Branding and marketing are both used to foster and enrich awareness of a product or company. Though they refer to different things, there is substantial overlap (and substantial confusion): your brand should inform your marketing, and likewise, your marketing should inform your brand. One cannot exist without the other and for this reason, the lines between branding and marketing seem to blur, making it hard to see where one ends and the other begins.
What is Branding?
Branding is a strategic decision. One way to think about it is by analogy: branding is to a company as personality is to a person. A brand is an identity, a point of view, tone,voice and a distinct look. Branding is more than colour scheme and a a logo, it is a philosophy. It drives everything a company does, from customer service to business development to sales to yes, marketing.
Branding is as much inward- as outward-facing. If you have a strong, trustworthy brand, your employees are happier, more motivated, and more loyal. In this way, the brand is determined first by the company’s philosophy: What is important? What do you stand for?
Remember that if you cannot define your brand, your customers surely will not be able to, and the risk is that someone else—possibly one of your competitors—will be able to define it for you. That is something you want to avoid.
Your brand determines how you present yourself to your customers and, in this way, it drives your marketing
What is Marketing?
Marketing, in contrast to branding, is a tactical process. It is the allocation of resources to promote awareness of your brand, products and services. This ranges traditional marketing channels like TV ads and billboards to newer channels like search engine marketing (SEM) and social media efforts.
What channels you choose to use should be determined by the specifics of your brand. Your high-end luxury vehicle might not reach the right audience if you choose to market it by distributing flyers on the street. Likewise, a discount clothing brand would be poorly served by an advertisement placed in Forbes Magazine.
For marketing to work, it needs to work with your brand. Your marketing needs to reach the people likely to respond to your brand and introduce it to them. The purpose of marketing, in a nutshell, is to communicate your brand’s value to potential customers.
A good marketing campaign finds the right customers and activates them by telling them what your company can do for them.
How does Branding inform Marketing?
Take the case of Barilla pasta products. Back in 2013, Barilla’s CEO went on the record saying intolerant things about LGBT people.
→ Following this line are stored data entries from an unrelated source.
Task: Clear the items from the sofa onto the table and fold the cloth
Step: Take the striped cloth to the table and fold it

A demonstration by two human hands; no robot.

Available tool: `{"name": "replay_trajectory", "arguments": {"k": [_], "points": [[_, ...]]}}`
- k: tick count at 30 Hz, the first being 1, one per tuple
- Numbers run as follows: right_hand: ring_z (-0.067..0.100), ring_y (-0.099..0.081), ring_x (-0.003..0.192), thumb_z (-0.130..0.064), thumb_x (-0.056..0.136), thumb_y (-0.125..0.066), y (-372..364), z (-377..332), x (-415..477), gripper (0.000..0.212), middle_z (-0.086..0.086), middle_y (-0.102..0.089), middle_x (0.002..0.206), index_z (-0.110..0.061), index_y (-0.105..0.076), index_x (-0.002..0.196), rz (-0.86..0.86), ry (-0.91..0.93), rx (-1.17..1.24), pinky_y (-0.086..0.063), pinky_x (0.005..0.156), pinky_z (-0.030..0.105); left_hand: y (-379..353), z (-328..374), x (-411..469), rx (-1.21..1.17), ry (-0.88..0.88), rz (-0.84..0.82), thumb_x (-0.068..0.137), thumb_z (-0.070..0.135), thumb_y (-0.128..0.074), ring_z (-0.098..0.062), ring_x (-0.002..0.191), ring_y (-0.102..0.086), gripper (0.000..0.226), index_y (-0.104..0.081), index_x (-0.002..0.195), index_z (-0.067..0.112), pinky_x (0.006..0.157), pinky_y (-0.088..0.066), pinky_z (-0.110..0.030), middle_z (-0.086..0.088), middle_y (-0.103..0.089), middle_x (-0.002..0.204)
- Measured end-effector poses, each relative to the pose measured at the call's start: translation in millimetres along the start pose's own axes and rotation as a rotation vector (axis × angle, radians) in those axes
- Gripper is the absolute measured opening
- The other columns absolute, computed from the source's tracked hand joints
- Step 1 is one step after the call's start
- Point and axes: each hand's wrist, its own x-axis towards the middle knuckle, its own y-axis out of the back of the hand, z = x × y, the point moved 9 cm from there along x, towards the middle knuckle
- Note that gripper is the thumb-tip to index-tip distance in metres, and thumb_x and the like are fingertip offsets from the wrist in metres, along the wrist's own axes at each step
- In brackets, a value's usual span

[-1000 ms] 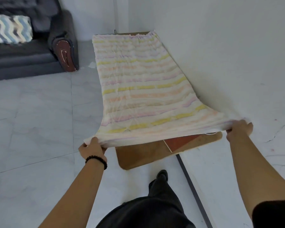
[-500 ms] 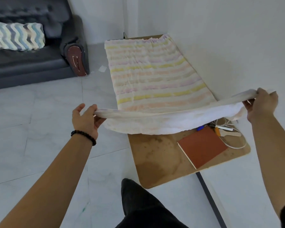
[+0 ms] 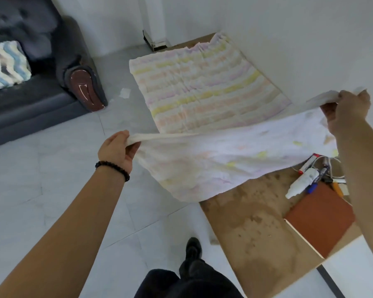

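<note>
The fold is under way: the left hand (image 3: 116, 150) and right hand (image 3: 346, 112) each pinch a near corner of the pastel-striped white cotton cloth (image 3: 202, 91), lifted above the brown wooden tabletop (image 3: 252, 229). Next, I judge, carry both corners to the far edge, keeping them level.

The cloth (image 3: 202, 91) is soft, crinkled woven fabric with faded pastel stripes, matt throughout. The table (image 3: 252, 231) looks like bare wood, matt and blotched with darker stains; at its right edge lie a matt reddish book (image 3: 319, 222) and a smooth white bottle (image 3: 302, 182), probably plastic. The sofa (image 3: 41, 67) is dark napped upholstery, and the floor (image 3: 41, 190) is glossy pale tile.
</note>
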Motion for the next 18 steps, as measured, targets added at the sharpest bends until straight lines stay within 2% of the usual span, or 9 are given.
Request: {"name": "replay_trajectory", "arguments": {"k": [2,4,6,8,10,13,15,18], "points": [[0.020,-0.064,0.094,0.000,0.093,-0.047,-32,-12,-7,0.059,0.008,-0.054,0.123,-0.025,-0.037,0.146,-0.006,0.023,0.012,-0.061,0.072,0.034,-8,20,24,-0.046,0.020,-0.009,0.087,0.003,-0.068,-0.022,0.088,-0.066,0.017,-0.060,0.102,0.003,0.062,-0.060,-0.028,-0.010,-0.063,0.097],[0.021,-0.064,0.100,-0.001,0.093,-0.048,-62,-21,-7,0.061,0.008,-0.052,0.126,-0.026,-0.035,0.148,0.007,0.053,0.062,-0.062,0.072,0.035,-24,41,50,-0.093,0.025,-0.058,0.087,0.001,-0.067,-0.020,0.087,-0.066,0.009,-0.060,0.093,0.003,0.070,-0.061,-0.029,-0.009,-0.063,0.095],[0.023,-0.063,0.103,-0.002,0.092,-0.050,-100,-28,-6,0.066,0.009,-0.048,0.130,-0.027,-0.029,0.150,0.004,0.095,0.065,-0.062,0.072,0.035,-44,61,80,-0.106,0.013,-0.135,0.086,-0.004,-0.067,-0.018,0.085,-0.066,0.010,-0.061,0.087,0.004,0.076,-0.060,-0.029,-0.008,-0.063,0.092],[0.025,-0.063,0.105,-0.002,0.090,-0.051,-136,-28,-8,0.070,0.009,-0.046,0.132,-0.027,-0.028,0.151,0.021,0.113,0.045,-0.062,0.072,0.036,-63,81,111,-0.088,-0.003,-0.206,0.082,-0.008,-0.068,-0.016,0.077,-0.067,0.015,-0.060,0.085,0.004,0.076,-0.059,-0.027,-0.007,-0.062,0.085],[0.025,-0.064,0.105,-0.001,0.090,-0.051,-170,-23,-10,0.068,0.009,-0.048,0.131,-0.027,-0.030,0.150,0.040,0.124,0.053,-0.062,0.071,0.036,-81,98,143,-0.041,-0.007,-0.266,0.080,-0.011,-0.069,-0.013,0.071,-0.068,0.022,-0.059,0.095,0.001,0.077,-0.058,-0.026,-0.006,-0.062,0.083],[0.024,-0.064,0.104,0.001,0.092,-0.050,-220,-22,-5,0.074,0.008,-0.045,0.135,-0.029,-0.025,0.154,0.077,0.156,0.078,-0.062,0.070,0.035,-100,125,193,0.028,-0.001,-0.285,0.079,-0.013,-0.069,-0.018,0.086,-0.069,0.046,-0.055,0.120,0.000,0.088,-0.056,-0.029,-0.010,-0.065,0.101],[0.023,-0.064,0.103,0.001,0.093,-0.048,-251,-26,-4,0.074,0.009,-0.042,0.138,-0.030,-0.022,0.155,0.116,0.161,0.067,-0.062,0.071,0.034,-117,147,225,0.048,0.001,-0.273,0.079,-0.013,-0.069,-0.020,0.091,-0.068,0.047,-0.055,0.123,-0.001,0.090,-0.056,-0.030,-0.012,-0.065,0.109],[0.020,-0.064,0.100,0.000,0.095,-0.047,-291,-28,-2,0.072,0.007,-0.040,0.136,-0.033,-0.021,0.154,0.136,0.169,0.043,-0.062,0.073,0.034,-143,174,264,0.039,0.028,-0.234,0.084,-0.006,-0.069,-0.018,0.080,-0.071,0.035,-0.060,0.117,-0.003,0.078,-0.059,-0.026,-0.012,-0.069,0.096]]}}
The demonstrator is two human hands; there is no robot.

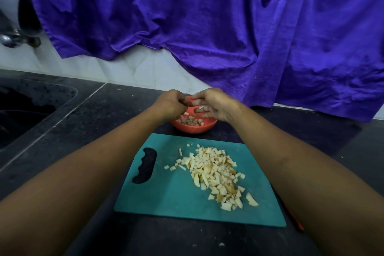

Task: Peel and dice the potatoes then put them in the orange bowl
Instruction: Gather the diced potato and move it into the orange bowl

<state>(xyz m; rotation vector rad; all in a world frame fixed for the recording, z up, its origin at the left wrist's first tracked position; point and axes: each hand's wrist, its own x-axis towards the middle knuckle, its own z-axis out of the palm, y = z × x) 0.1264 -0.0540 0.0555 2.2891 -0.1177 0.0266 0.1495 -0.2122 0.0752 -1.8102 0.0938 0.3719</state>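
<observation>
Left hand point(170, 106) and right hand point(216, 106) close together above the orange bowl point(193, 129), centre frame, likely shedding dice straight in: left fingers bunched, contents unclear; right fingers loosely spread. Most diced potato point(216, 172) heaped on the cutting board point(166, 193), lower centre

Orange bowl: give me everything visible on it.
The orange bowl is small, round, plastic-looking, upright on the dark counter just beyond the teal cutting board. It holds a shallow layer of diced potato. The left hand and right hand hover over it, hiding much of the rim; contact can't be judged.
</observation>
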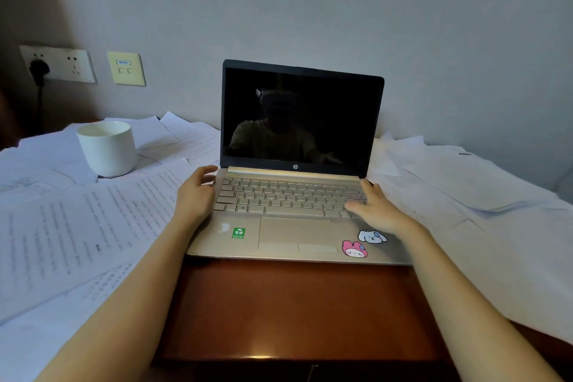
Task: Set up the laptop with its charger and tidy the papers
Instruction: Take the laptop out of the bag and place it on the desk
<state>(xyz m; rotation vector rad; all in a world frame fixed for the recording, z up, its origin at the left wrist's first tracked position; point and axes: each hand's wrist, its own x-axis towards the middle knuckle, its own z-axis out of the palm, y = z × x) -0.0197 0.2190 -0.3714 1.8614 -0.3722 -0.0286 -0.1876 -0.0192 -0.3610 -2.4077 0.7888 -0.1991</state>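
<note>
My left hand [195,192] sits at the laptop's [291,214] left edge, fingers curled loosely round the back corner by the hinge, thumb side up — it touches the base but I can't tell whether it truly grips it. My right hand [376,211] lies flat and spread over the right end of the keyboard, palm down, holding nothing. The laptop lies between the two hands, lid up, screen dark, its long axis running across from one hand to the other, its front edge on bare desk [294,304].

What the next move turns on, as I judge it, is the wall socket [59,63]: it is far out beyond my left hand, up and away on the wall, with a black plug [38,68] already in it and a cord dropping below. I cannot see where that cord goes, nor any charger brick. The left hand is plainly the nearer one for reaching that way.

The papers [93,220] spread loosely outward from both hands — printed sheets past the left wrist, blank-looking ones past the right. A white cup [107,147] stands on the sheets just beyond the left hand, in the path toward the socket, so I would reach round it.
</note>
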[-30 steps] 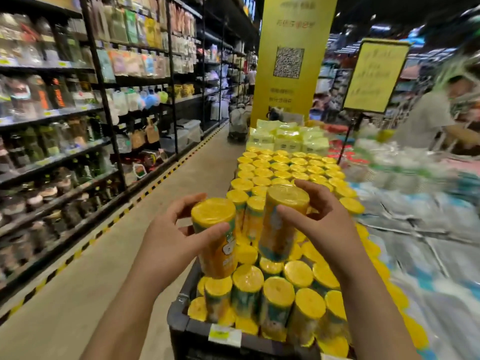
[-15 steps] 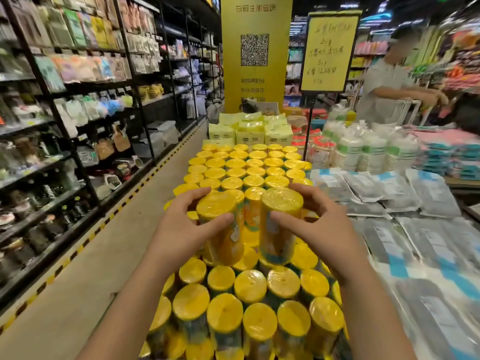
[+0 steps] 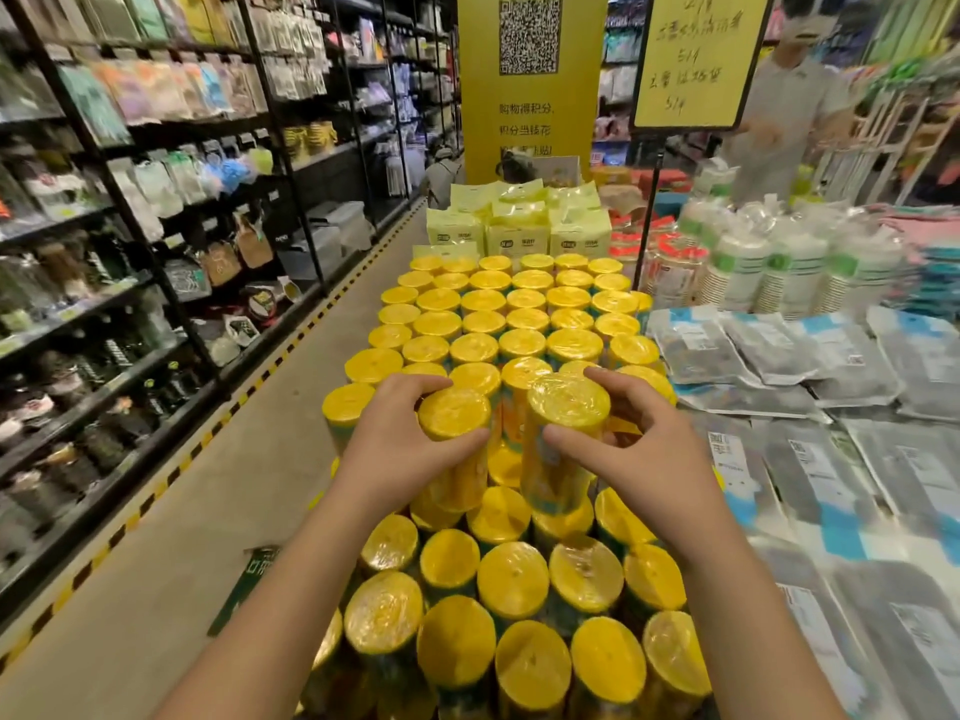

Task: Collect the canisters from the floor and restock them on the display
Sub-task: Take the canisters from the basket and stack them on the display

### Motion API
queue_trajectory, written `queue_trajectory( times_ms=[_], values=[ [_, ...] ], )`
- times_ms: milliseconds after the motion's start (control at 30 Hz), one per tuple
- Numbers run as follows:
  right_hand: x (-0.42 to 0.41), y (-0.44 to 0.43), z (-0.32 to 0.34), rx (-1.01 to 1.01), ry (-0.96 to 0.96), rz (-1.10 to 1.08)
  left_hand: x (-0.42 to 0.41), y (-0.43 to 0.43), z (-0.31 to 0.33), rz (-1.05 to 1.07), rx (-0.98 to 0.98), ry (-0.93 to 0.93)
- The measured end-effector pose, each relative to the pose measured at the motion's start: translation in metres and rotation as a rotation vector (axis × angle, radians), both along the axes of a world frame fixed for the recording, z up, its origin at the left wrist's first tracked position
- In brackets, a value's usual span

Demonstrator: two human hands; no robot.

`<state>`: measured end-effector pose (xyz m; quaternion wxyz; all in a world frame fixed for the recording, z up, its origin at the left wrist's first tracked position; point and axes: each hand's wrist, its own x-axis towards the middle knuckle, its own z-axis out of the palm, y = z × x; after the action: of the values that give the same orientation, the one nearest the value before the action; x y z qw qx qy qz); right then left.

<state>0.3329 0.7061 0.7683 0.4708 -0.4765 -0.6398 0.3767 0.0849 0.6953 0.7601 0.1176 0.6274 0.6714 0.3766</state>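
Your fingers [image 3: 410, 389] curled around two upright yellow-lidded wrapped canisters [image 3: 454, 414], one per hand [image 3: 395, 452], above the stacked display [image 3: 522, 317], likely for slotting.

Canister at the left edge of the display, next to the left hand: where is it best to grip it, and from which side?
Grip the canister round its upper wall, just under the yellow lid, coming from the left. It stands upright with that flank bare, while a neighbour stands close behind and the left hand is at its right. The film-covered lid looks slippery.

Shop: stocked shelves [image 3: 156, 210], price sign [image 3: 696, 59].
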Motion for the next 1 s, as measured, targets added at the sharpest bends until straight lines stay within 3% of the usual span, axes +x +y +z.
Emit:
queue_trajectory(
  times_ms=[367,833,1000],
  values=[
    [0.001,0.002,-0.008,-0.015,-0.014,-0.052,-0.013,0.043,-0.029,-0.059,-0.065,0.126],
    [-0.020,0.032,-0.035,-0.066,-0.015,-0.023,-0.006,0.040,-0.044,-0.043,-0.011,0.427],
    [-0.040,0.053,-0.047,-0.095,-0.046,0.010,-0.006,0.028,-0.042,-0.030,0.025,0.407]
  ],
)
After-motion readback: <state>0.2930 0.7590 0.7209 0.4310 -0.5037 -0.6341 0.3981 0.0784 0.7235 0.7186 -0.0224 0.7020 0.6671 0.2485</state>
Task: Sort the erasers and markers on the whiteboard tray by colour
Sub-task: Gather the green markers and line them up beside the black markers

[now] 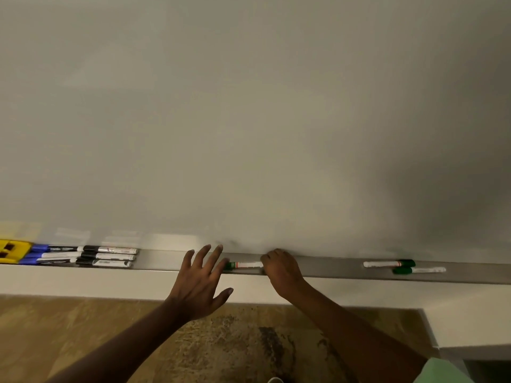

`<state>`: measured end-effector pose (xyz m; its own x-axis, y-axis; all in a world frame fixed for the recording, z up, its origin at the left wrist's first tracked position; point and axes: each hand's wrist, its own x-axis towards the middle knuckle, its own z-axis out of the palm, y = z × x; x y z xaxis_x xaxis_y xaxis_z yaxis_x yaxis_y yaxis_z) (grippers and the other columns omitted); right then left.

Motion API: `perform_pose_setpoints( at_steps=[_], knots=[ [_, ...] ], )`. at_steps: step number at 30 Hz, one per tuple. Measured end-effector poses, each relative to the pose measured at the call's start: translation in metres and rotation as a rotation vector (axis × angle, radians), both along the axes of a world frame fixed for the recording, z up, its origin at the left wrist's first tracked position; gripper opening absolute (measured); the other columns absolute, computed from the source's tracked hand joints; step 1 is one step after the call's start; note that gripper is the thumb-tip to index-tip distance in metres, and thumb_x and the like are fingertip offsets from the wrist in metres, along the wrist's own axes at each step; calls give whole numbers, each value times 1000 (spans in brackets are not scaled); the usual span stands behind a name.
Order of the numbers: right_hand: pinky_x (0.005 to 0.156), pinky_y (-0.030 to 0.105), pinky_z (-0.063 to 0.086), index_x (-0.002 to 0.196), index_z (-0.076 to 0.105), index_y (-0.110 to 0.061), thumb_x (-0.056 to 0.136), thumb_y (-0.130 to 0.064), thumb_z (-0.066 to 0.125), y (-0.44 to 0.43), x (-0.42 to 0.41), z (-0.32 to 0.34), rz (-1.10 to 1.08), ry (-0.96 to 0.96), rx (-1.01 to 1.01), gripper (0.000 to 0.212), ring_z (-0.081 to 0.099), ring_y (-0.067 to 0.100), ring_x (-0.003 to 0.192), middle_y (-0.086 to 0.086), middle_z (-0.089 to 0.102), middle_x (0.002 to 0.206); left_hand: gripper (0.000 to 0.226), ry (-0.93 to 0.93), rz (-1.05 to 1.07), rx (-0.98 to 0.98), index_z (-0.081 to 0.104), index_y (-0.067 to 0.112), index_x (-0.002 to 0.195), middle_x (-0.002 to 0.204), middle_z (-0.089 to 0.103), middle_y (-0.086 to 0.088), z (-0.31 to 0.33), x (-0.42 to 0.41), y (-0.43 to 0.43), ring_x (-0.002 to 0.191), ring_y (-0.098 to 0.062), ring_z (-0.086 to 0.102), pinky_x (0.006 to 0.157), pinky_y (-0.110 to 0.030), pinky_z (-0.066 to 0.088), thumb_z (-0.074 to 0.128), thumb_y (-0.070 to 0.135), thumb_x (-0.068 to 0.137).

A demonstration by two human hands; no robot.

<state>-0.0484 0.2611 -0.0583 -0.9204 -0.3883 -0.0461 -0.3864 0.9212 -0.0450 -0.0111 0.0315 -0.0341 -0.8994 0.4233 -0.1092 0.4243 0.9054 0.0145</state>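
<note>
Pale whiteboard (249, 120) rises above a metal tray (331, 269) and mottled brown floor (83, 327); left hand (199, 283) spread, right hand (282, 272) pinching a green marker (244, 264).

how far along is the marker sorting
Done: blue markers and black markers grouped left by the yellow eraser. In hand: the right hand grips a green marker, left hand open beside it. Left: joining it to the two green markers further right.
</note>
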Motion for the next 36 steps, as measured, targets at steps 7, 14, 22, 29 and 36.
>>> perform_pose_setpoints(
  at_steps=[7, 14, 22, 29, 36],
  knots=[
    [59, 29, 57, 89, 71, -5, 56, 17, 76, 8, 17, 11, -82, -11, -403, 40, 66, 27, 74, 10, 69, 80, 63, 87, 24, 158, 49, 13, 122, 137, 55, -17, 9, -1, 4, 123, -39, 51, 95, -50, 47, 33, 64, 89],
    [78, 22, 49, 106, 66, -1, 89, 7, 55, 36, 34, 38, -152, 2, -756, 22, 61, 22, 89, 15, 66, 98, 64, 26, 271, 911, 37, 25, 136, 129, 58, -2, 35, -4, 25, 101, -19, 59, 68, -29, 53, 63, 48, 83],
    [76, 4, 46, 111, 63, -3, 93, -2, 56, 47, 50, 63, -291, 22, -1007, 20, 58, 6, 87, 10, 68, 103, 47, -82, 132, 1142, 46, 50, 120, 106, 64, 21, 80, -14, 83, 79, -6, 57, 61, -9, 44, 67, 56, 78],
    [70, 21, 53, 111, 63, -9, 95, -7, 54, 61, 44, 84, -325, 22, -1096, 19, 58, 2, 79, 2, 66, 100, 29, -61, 71, 1135, 58, 38, 109, 100, 65, 23, 95, -20, 127, 72, -9, 57, 58, -11, 43, 62, 37, 80],
    [72, 6, 48, 109, 64, -11, 93, -15, 60, 82, 44, 85, -324, 46, -1119, 17, 58, -6, 87, -1, 67, 100, 15, -19, 40, 1048, 61, 31, 98, 83, 60, 25, 100, -23, 147, 67, -6, 55, 55, -9, 38, 55, 37, 86]
  ],
)
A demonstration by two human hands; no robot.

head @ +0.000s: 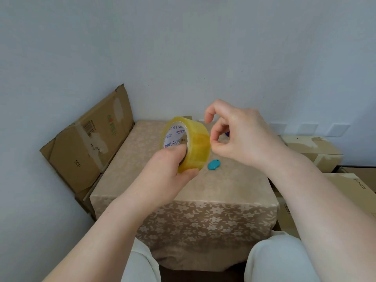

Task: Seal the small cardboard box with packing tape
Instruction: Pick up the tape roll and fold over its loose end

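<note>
A roll of clear yellowish packing tape (196, 145) is held upright above the table. My left hand (173, 169) grips it from below, thumb in the printed core and fingers under the outer rim. My right hand (234, 137) sits at the roll's right side, its curled thumb and fingertip pinching at the tape surface on the rim. I cannot make out a lifted tape end. Only a brown cardboard corner (188, 117) shows behind the roll; the rest of that box is hidden.
A small table under a beige floral cloth (203, 216) stands before my knees. A teal oval object (213, 165) lies on it, and something blue (227, 133) peeks behind my right hand. Flattened cardboard (89, 143) leans on the left wall. Larger boxes (317, 151) stand at right.
</note>
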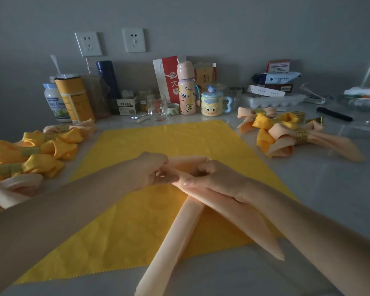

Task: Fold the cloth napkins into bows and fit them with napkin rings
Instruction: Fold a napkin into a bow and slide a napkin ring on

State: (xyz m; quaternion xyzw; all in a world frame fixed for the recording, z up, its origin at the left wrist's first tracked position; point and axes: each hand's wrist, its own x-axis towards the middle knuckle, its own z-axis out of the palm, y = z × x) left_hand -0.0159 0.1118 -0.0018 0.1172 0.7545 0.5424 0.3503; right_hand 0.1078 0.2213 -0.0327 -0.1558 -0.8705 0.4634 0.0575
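Ringed bows [51, 148] lying left and right — left hand [152, 170], right hand [219, 180], each grip pinching peach napkin [185, 223] mid-fold, ring pending.

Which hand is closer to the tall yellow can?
Left. The left hand pinches the napkin in front and right of the can; the right hand grips it farther right.

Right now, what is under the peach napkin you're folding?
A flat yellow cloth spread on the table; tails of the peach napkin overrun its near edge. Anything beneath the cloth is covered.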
In the media frenzy that followed, rival pasta-maker Bertoli looked deep into their brand’s heart and asked, “what does Bertoli stand for?”
They decided it stood for acceptance, and used the occasion to show their brand’s values by tweeting a special image. With a single tweet, they defined themselves as the playful, friendly, and accepting pasta brand.
What is more, they were able to do it in a playful, fun way, without coming off as predatory or opportunistic. Their brand determined their opinion about the controversy, their marketing determined how they reacted to it.
Summary:
Branding vs. Marketing
It can sometimes be difficult to see where branding ends and marketing begins. This seems confusing, but in reality, it is the different pieces working together exactly as they should! Branding and marketing should inform each other seamlessly, creating a complete picture of a company for consumers to learn about, appreciate, and if you are lucky, come to love.
About the Author:
The author Russel Cooke is a Customer Relationship Management (CRM) specialist and journalist based in Louisville, KY. His work often covers social media, CRM, and content marketing. You can follow him on Twitter@RusselCooke2.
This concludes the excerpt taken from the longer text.